Give back the full listing as written. No pictures go with it.

════

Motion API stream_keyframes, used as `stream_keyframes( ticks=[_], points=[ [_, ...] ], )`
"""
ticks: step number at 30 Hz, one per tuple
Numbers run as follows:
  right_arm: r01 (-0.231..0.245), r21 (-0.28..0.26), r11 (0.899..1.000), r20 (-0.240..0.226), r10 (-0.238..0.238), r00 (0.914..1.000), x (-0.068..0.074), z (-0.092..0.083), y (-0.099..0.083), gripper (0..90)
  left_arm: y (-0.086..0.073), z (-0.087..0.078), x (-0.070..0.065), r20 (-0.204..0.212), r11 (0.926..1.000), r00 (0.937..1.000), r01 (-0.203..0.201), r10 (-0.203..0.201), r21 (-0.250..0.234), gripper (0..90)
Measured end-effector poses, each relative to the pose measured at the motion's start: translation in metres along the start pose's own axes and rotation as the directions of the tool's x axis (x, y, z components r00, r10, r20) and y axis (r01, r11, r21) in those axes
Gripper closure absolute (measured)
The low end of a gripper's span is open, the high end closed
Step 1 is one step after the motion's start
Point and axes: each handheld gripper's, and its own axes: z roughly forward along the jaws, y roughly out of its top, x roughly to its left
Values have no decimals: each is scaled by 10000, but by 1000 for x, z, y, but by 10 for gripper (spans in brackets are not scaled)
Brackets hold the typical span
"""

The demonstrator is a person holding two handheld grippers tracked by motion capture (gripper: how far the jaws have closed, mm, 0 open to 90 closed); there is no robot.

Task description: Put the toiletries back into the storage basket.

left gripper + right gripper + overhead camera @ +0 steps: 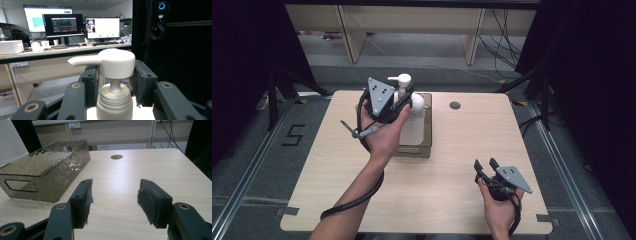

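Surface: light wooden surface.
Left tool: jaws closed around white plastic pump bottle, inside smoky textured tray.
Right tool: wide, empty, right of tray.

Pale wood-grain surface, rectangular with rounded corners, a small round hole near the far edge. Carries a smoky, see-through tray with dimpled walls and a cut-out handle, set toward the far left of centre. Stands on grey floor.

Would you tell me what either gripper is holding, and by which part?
The left gripper grips the pump bottle around its pump neck; the right gripper holds nothing.
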Motion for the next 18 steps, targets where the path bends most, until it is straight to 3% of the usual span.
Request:
stream_keyframes(
  ticks=[18],
  points=[
    [50, -66, 10000, 35, -50, 10000, 0, 1, -1, 450, -5, 14, 8, -48, 10000, 9999, -94, 94, 24, 593]
  ],
)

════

## [OUTPUT FOR THIS EXERCISE]
Motion API stream_keyframes, used as `stream_keyframes( ticks=[_], points=[ [_, ...] ], )`
"""
ticks: step number at 30 Hz, one per tuple
Numbers run as follows:
  right_arm: r01 (-0.231..0.245), r21 (-0.28..0.26), r11 (0.899..1.000), r20 (-0.240..0.226), r10 (-0.238..0.238), r00 (0.914..1.000), x (-0.068..0.074), z (-0.092..0.083), y (-0.099..0.083), gripper (0..90)
  left_arm: y (-0.086..0.073), z (-0.087..0.078), x (-0.070..0.065), r20 (-0.204..0.212), r11 (0.926..1.000), r00 (0.937..1.000), r01 (-0.203..0.201), r10 (-0.203..0.201), r21 (-0.250..0.234), gripper (0..90)
Measured end-effector poses, each relative to the pose measured at the motion's start: translation in metres along the start pose's own axes and rotation as the directions of the tool's x axis (x, y, z components r00, r10, r20) and y axis (r01, r11, r21) in those axes
Gripper closure absolute (measured)
The low end of a gripper's span is open, the high end closed
Step 1 is one step after the motion's start
Point and axes: each handheld gripper's, and its own axes: z roughly forward along the jaws, y roughly out of its top, x roughly to its left
Values have no decimals: each is scaled by 10000, but by 1000 for x, z, y, but by 10 for gripper (spans in brackets are not scaled)
Brackets hold the typical span
"""

The demonstrator is a person holding two handheld grippers tracked by motion capture (gripper: how far the jaws have closed, mm, 0 open to 90 closed); there is no robot.

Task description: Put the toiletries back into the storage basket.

left gripper + right gripper + overhead camera @ +0 steps: 

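Surface: light wooden surface.
Left tool: jaws closed around white plastic pump bottle, inside smoky textured tray.
Right tool: wide, empty, right of tray.

Pale wood-grain surface, rectangular with rounded corners, a small round hole near the far edge. Carries a smoky, see-through tray with dimpled walls and a cut-out handle, set toward the far left of centre. Stands on grey floor.

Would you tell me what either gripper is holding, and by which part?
The left gripper grips the pump bottle around its pump neck; the right gripper holds nothing.
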Motion for the next 18 steps, targets where the path bends most, until it is straight to 3% of the usual span.
Request:
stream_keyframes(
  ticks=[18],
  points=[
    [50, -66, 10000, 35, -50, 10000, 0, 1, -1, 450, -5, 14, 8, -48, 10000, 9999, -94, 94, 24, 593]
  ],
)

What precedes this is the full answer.